The odd time mom (Gisele) would send me there to pick up a box of fish and chips for dinner and the food was terrible. If it wasn’t for Gina looking so pretty with her mane of golden hair I would never have gone, ever. Fred Jr. could have been the character they created Woody from in a Disney cartoon, his body was long and elastic looking, I never saw him without a cowboy hat, tan ornately tooled cowboy boots and a leather belt with a large buckle that had a miniature steer head engraved on it.

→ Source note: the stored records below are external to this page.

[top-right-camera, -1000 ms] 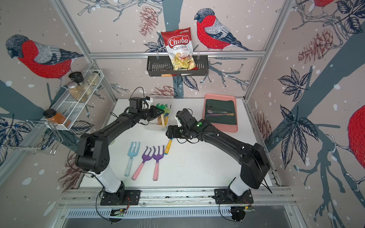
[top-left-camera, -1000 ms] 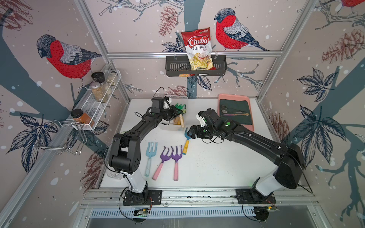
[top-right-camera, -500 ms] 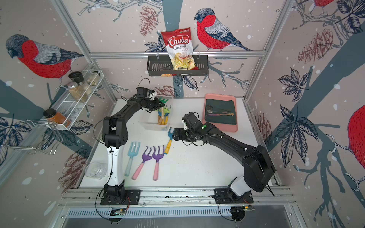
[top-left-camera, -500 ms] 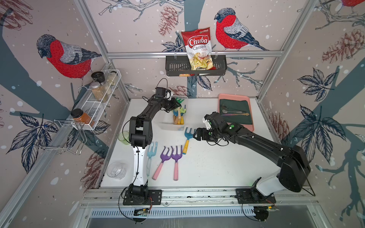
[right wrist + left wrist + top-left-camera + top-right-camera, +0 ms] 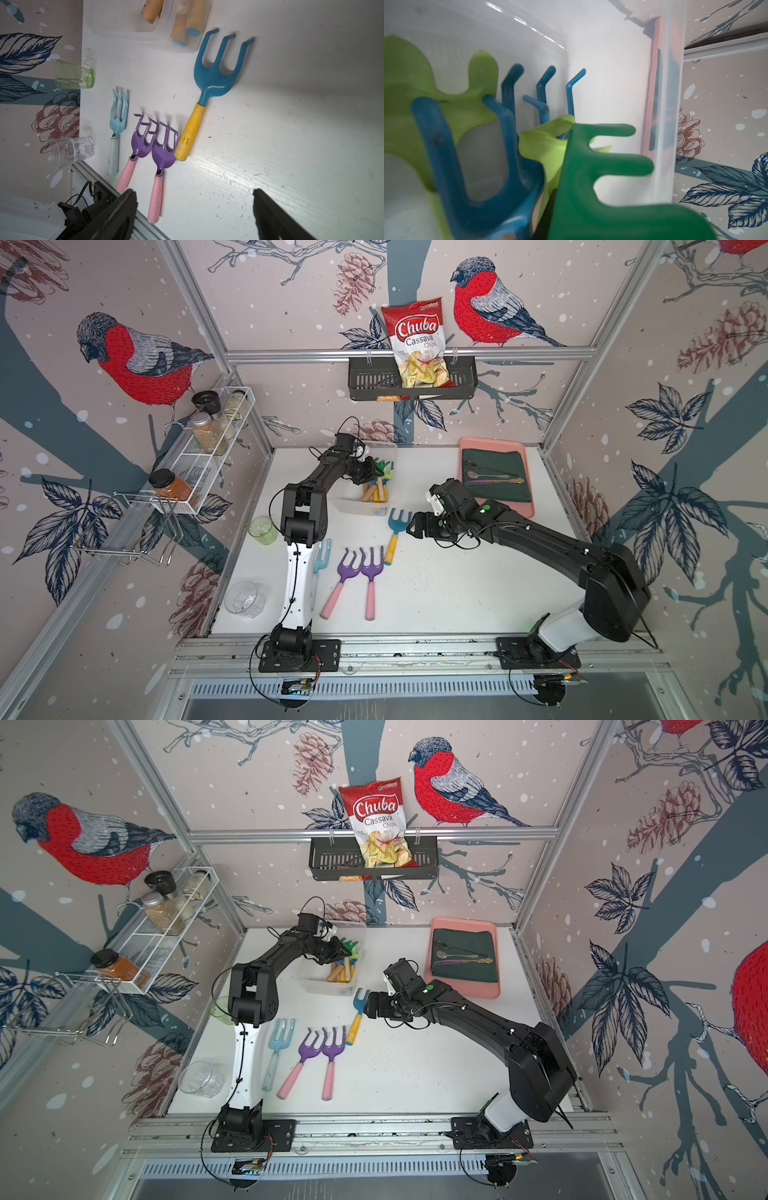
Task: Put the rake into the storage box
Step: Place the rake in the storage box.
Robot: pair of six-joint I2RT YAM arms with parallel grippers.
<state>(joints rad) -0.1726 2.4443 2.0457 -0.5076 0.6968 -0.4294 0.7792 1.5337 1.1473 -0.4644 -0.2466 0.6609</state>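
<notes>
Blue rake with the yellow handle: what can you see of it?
The blue three-pronged rake with a yellow handle lies flat on the white table, held by nothing. Its glossy head has hooked prong tips that point toward the clear plastic storage box nearby. The scuffed handle's end lies right beside a purple rake head; contact is unclear.

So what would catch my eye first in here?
The red Chuba chips bag, standing in the black basket on the back wall. Next, on the white table, two purple rakes lie side by side, while the left gripper holds a dark green rake in the clear storage box.
</notes>
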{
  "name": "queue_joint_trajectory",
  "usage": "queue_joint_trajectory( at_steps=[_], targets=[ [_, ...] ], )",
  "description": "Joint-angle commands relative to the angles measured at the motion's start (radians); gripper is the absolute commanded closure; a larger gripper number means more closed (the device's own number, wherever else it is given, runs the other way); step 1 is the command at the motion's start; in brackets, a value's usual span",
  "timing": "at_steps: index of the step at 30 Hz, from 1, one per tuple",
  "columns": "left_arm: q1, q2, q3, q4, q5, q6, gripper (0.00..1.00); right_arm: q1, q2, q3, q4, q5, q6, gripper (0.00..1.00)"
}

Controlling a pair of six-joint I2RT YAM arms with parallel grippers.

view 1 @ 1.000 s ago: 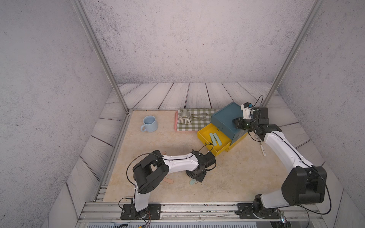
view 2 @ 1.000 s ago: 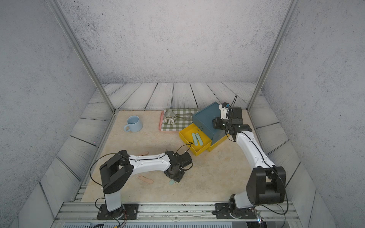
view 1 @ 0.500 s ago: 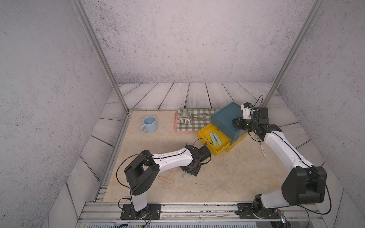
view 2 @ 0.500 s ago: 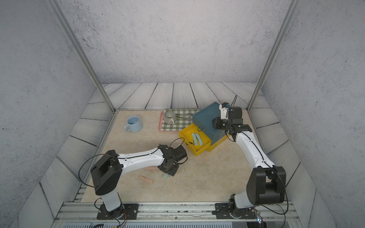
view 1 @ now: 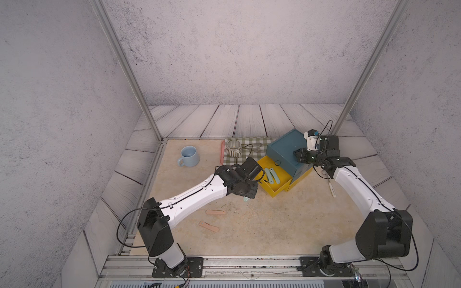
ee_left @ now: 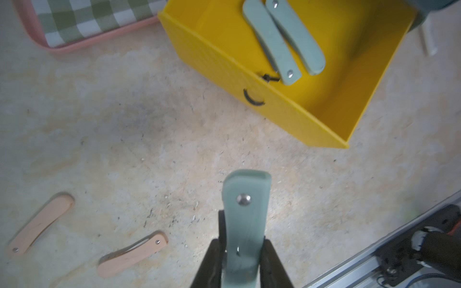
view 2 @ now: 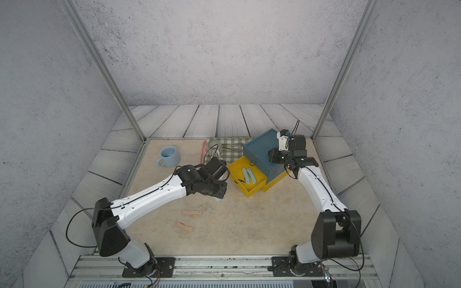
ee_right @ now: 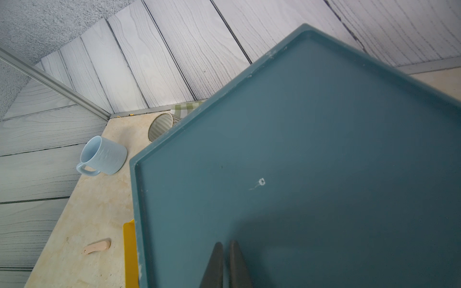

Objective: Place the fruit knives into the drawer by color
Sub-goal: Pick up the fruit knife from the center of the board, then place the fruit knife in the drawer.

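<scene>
My left gripper (ee_left: 243, 249) is shut on a pale teal fruit knife (ee_left: 245, 219), held above the table just in front of the open yellow drawer (ee_left: 224, 69). In a top view only the knife's tip (view 1: 246, 198) shows under the gripper. Two more pale teal knives (view 1: 270, 174) lie inside that drawer. Two salmon pink knives (view 1: 215, 212) (view 1: 209, 226) lie on the table nearer the front. My right gripper (ee_right: 225, 245) is shut and empty, its tips on the dark teal drawer chest's top (view 1: 284, 147).
A blue mug (view 1: 189, 155) stands at the back left. Beside the chest sits a pink tray (view 1: 222, 152) with a checkered cloth, a striped cup (view 1: 233, 147) and metal cutlery. A thin white stick (view 1: 331, 189) lies under my right arm.
My left arm has lifted the teal knife off the table and swung it back and right, up to the open drawer's front. The right arm has not moved.
</scene>
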Motion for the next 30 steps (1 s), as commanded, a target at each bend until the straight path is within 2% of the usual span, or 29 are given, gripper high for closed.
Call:
queue_joint_trajectory(
  at_steps=[1,11,21,30],
  targets=[
    [0.038,0.019,0.065,0.108,0.105,-0.021,1.0,0.003,0.106,-0.111,-0.411,0.078,0.005,0.89],
    [0.099,0.165,0.185,0.319,0.298,-0.155,1.0,0.004,0.105,-0.114,-0.41,0.082,0.005,0.89],
    [0.105,0.289,0.247,0.388,0.325,-0.238,1.0,0.004,0.103,-0.117,-0.408,0.076,0.005,0.89],
    [0.106,0.345,0.282,0.389,0.318,-0.26,1.0,0.004,0.103,-0.117,-0.404,0.078,0.004,0.89]
  ],
)
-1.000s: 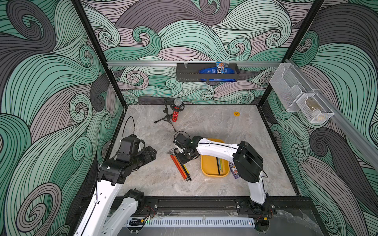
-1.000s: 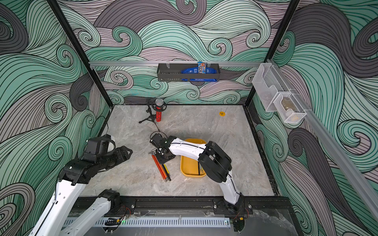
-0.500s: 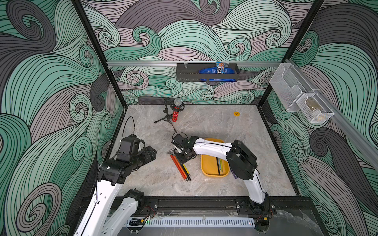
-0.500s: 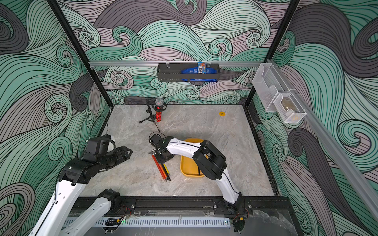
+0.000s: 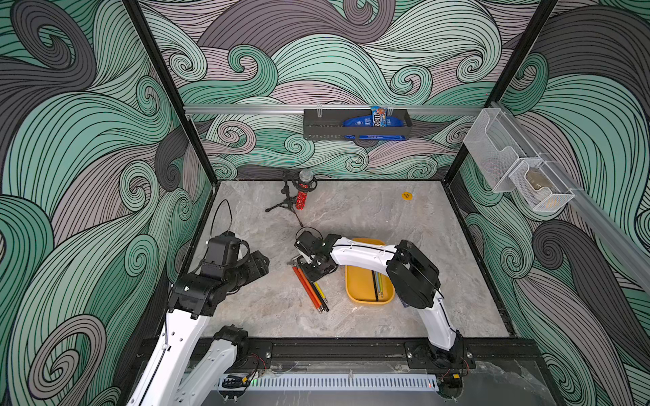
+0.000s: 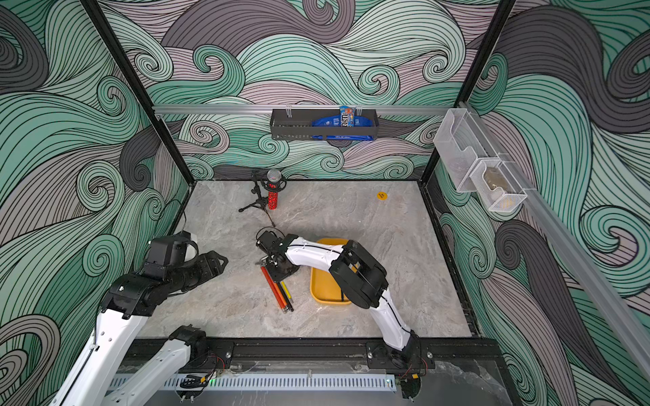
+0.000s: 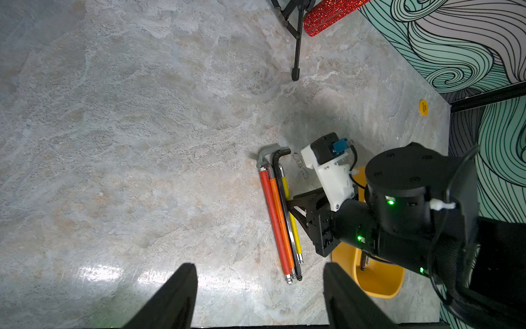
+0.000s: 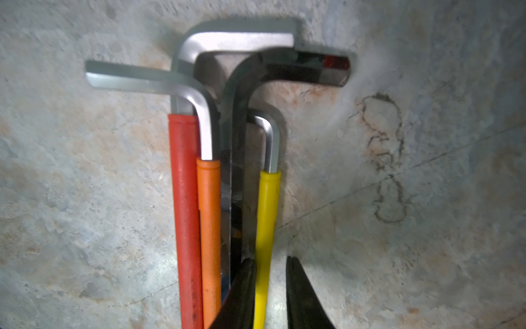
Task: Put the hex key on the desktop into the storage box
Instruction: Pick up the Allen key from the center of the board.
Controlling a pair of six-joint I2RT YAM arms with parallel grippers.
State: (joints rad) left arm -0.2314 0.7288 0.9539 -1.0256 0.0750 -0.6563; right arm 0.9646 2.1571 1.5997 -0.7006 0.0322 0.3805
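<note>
White shells, black joints on left arm (image 5: 183, 327) and right arm (image 5: 362, 255). Thin black cable loops (image 5: 306, 230) at each wrist, green lights (image 7: 391, 202) on the right; the left gripper (image 7: 259, 267) has black wedge fingers (image 7: 170, 299).

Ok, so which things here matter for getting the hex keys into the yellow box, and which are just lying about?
For the job: the four hex keys on the desktop, the storage box, the right tool straddling the yellow-sleeved key.
Lying about: the microphone on its stand, the yellow sticker, the wall rack, the wire baskets.
</note>
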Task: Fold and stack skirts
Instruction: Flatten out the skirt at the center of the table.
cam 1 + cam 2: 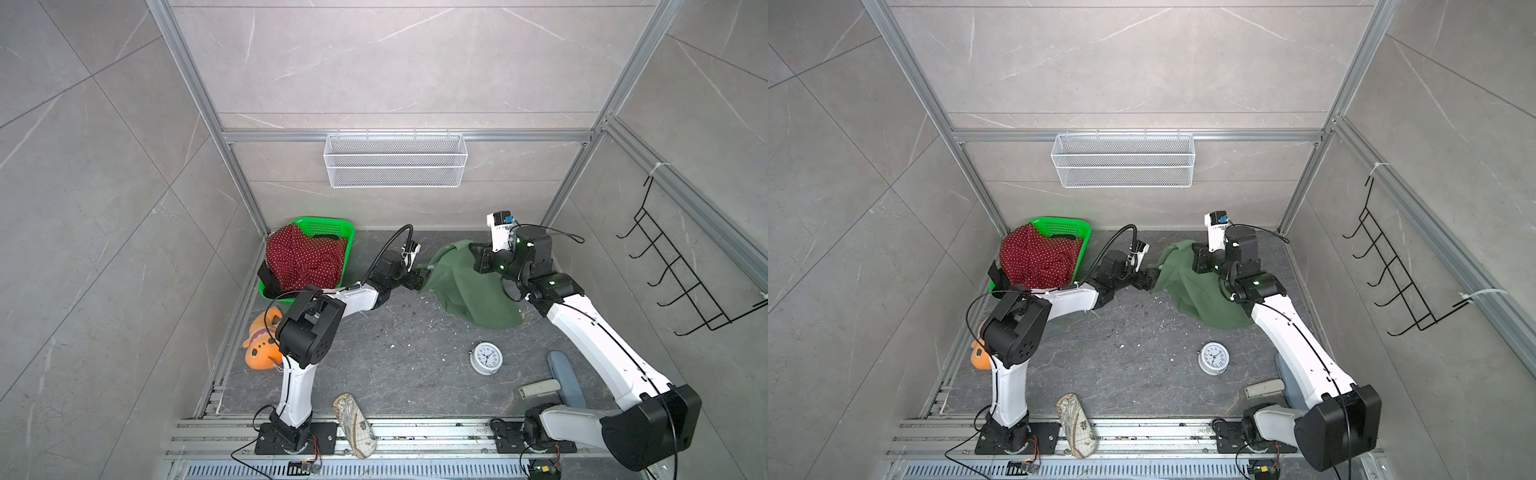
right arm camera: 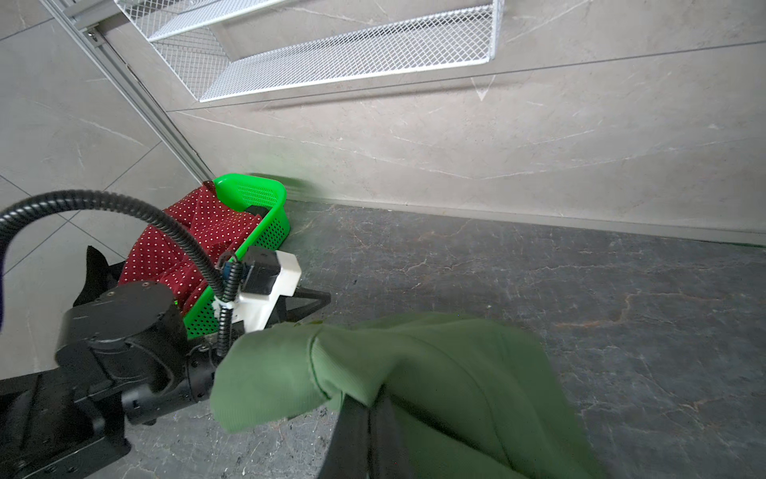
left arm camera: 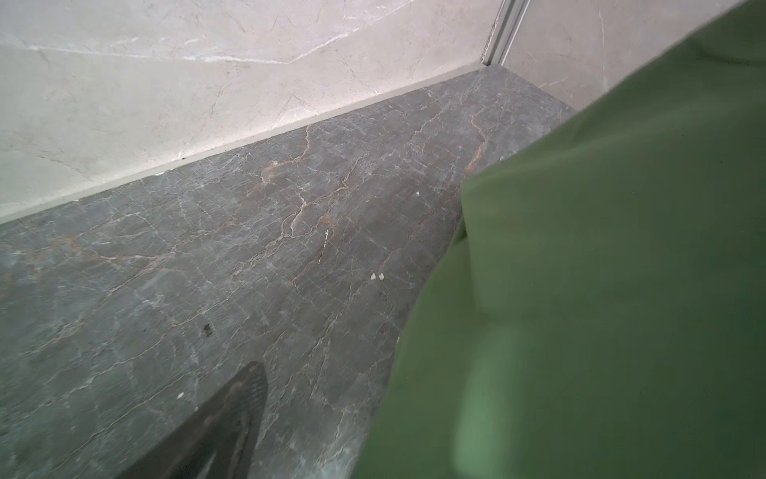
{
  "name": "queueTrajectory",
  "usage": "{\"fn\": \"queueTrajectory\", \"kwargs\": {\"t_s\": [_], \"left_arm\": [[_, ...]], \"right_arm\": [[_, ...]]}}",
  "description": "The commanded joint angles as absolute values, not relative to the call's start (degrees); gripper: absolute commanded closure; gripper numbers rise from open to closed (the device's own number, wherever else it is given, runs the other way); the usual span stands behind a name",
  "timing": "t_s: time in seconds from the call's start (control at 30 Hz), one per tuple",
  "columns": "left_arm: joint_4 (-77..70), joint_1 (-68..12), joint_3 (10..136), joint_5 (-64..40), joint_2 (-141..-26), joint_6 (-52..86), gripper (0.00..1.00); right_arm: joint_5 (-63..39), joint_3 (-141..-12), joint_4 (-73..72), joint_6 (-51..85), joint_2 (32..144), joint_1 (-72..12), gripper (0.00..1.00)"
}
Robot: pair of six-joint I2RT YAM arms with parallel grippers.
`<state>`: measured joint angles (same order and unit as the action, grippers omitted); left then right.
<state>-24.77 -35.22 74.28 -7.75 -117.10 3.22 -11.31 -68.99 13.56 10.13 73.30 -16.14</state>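
Observation:
The dark green skirt (image 1: 465, 286) (image 1: 1192, 286) hangs half lifted at the back of the floor, with its lower part resting on the floor. My right gripper (image 1: 473, 251) (image 2: 375, 400) is shut on its upper edge, and cloth drapes over the fingers. My left gripper (image 1: 422, 277) (image 1: 1152, 280) is at the skirt's left edge. In the left wrist view one finger (image 3: 236, 414) shows and green cloth (image 3: 601, 290) hides the other, with a wide gap between them. The red polka-dot skirt (image 1: 303, 259) lies heaped in the green basket (image 1: 328, 226), on a black skirt (image 1: 268, 278).
An orange plush toy (image 1: 262, 345) lies by the left arm's elbow. A white alarm clock (image 1: 486, 358), a blue pad (image 1: 565, 382), a grey block (image 1: 540, 388) and a patterned case (image 1: 353, 424) lie toward the front. A wire shelf (image 1: 395, 160) hangs on the back wall.

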Motion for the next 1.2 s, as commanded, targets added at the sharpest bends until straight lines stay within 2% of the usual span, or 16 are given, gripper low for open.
{"fn": "queueTrajectory", "kwargs": {"t_s": [0.0, 0.07, 0.23, 0.27, 0.73, 0.93, 1.17], "left_arm": [[-30.6, -35.3, 77.2, -7.2, -117.6, 4.5, 0.22], [-30.7, -35.3, 77.3, -7.2, -117.5, 4.8, 0.38], [-27.9, -35.2, 77.3, -4.7, -115.6, 4.8, 0.96], [-26.5, -35.2, 77.5, -3.6, -114.8, 4.8, 1.00], [-2.0, -31.6, 75.6, 12.8, -96.9, 7.1, 1.00], [4.8, -31.6, 74.2, 12.5, -92.7, 7.7, 1.00], [11.4, -31.6, 77.0, 12.7, -95.5, 11.1, 1.00]], "right_arm": [[-13.2, -69.5, 13.8, 8.8, 71.5, -16.1, 1.00], [-13.3, -69.7, 13.8, 8.7, 71.7, -16.1, 1.00], [-11.5, -70.3, 13.7, 9.2, 72.8, -16.0, 1.00], [-11.0, -70.4, 13.6, 9.2, 73.2, -16.1, 1.00], [-8.2, -66.5, 14.2, 7.9, 77.4, -16.0, 1.00], [-10.6, -59.9, 13.4, 10.7, 76.8, -16.0, 1.00], [-12.4, -56.5, 13.6, 12.7, 78.3, -16.0, 1.00]]}}
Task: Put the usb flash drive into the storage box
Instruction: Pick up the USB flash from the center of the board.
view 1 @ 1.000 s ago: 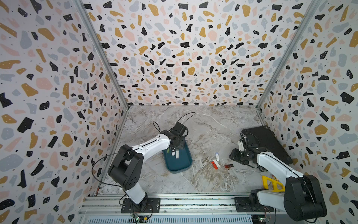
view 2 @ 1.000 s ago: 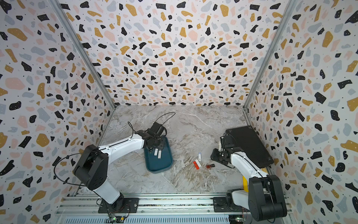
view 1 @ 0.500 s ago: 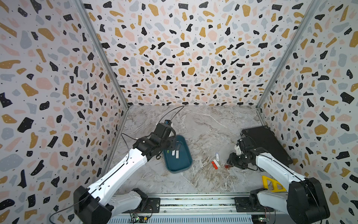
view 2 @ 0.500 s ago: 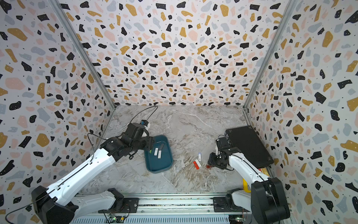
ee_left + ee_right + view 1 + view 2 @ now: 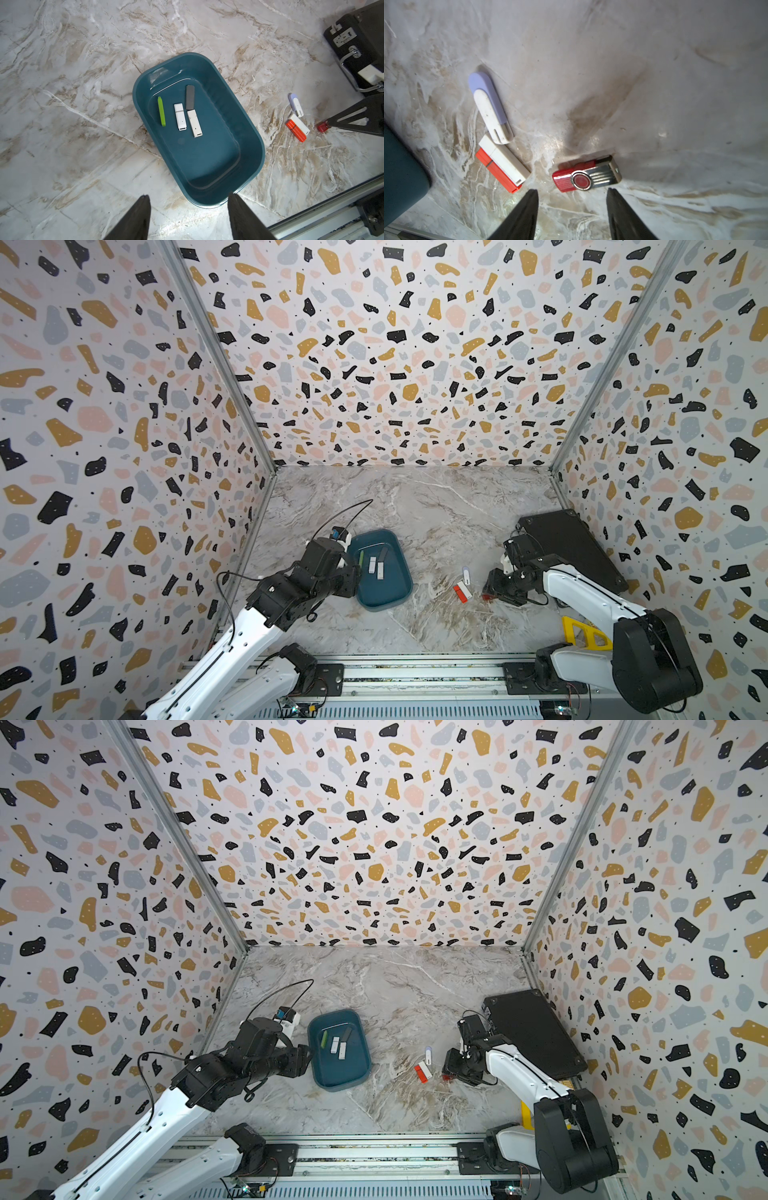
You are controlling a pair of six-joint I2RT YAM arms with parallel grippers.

The engraving on the belt buckle looked a lot like the set of Bulls horns that were mounted on the wall above the kitchen serving window, along with a sign that read, ‘Hamburgers 30 cents’ beside the hamburger sign there was an inexpensively framed picture of a debutante from the waist up enjoying a bottle of coca cola that had been supplied by the pop company.
In the corner of the dimly lit place in the area that led to the washrooms on the right hand side there were a couple of pinball machines where a young kid seemed to be always present, enthusiastically pressing the side buttons and flippers anxiously watching the heavy chrome ball as it spun its way past various bonuses noting when the ‘free game’ sign was on as the ball caromed from side to side towards an eventual sewer, at which point the big machine would almost grunt and rumble and there would be a boys faint sigh and a lowered head when the score tallied to the sound and the kid would grin when the ‘free game’ sign flashed and flashed, you could almost hear the carney like voice shout out, “we got a winnah”.
I later found out that Fred and Hazel owned the new plaza at Lawrence and Keele, well at least the land the plaza was built on. It was kinda like having Dale Evans and Roy Rogers in the neighbourhood, cause that’s how they dressed, like cowboys and cowgirls. Once a year there was a parade in the area, probably a Canada Day Parade and from the back of Fred’s Lunch, out of a low slung garage all these life size western figurines would emerge on a flat bed wagon attached to a bright red Massey farm tractor. Then, a big Palomino horse cautiously stepped out of a one horse trailer with Gina sitting on a beautifully tooled brown leather saddle with ornate silvery accents. More parade stuff would appear from inside the storage area, there was that unmistakable smell of fresh dropped horse turds and then the group of them, the entire family would proceed north down Weston Rd past Dutch Johns Suncrisp Fish and Chips shop, past Bannerman’s American Motors Rambler and Jeep dealership then turn right at Jane Street past Helen’s Variety and slowly travel over the new Jane Street bridge which had just been built to the big plaza, where the parade was to begin, plazas were new back then.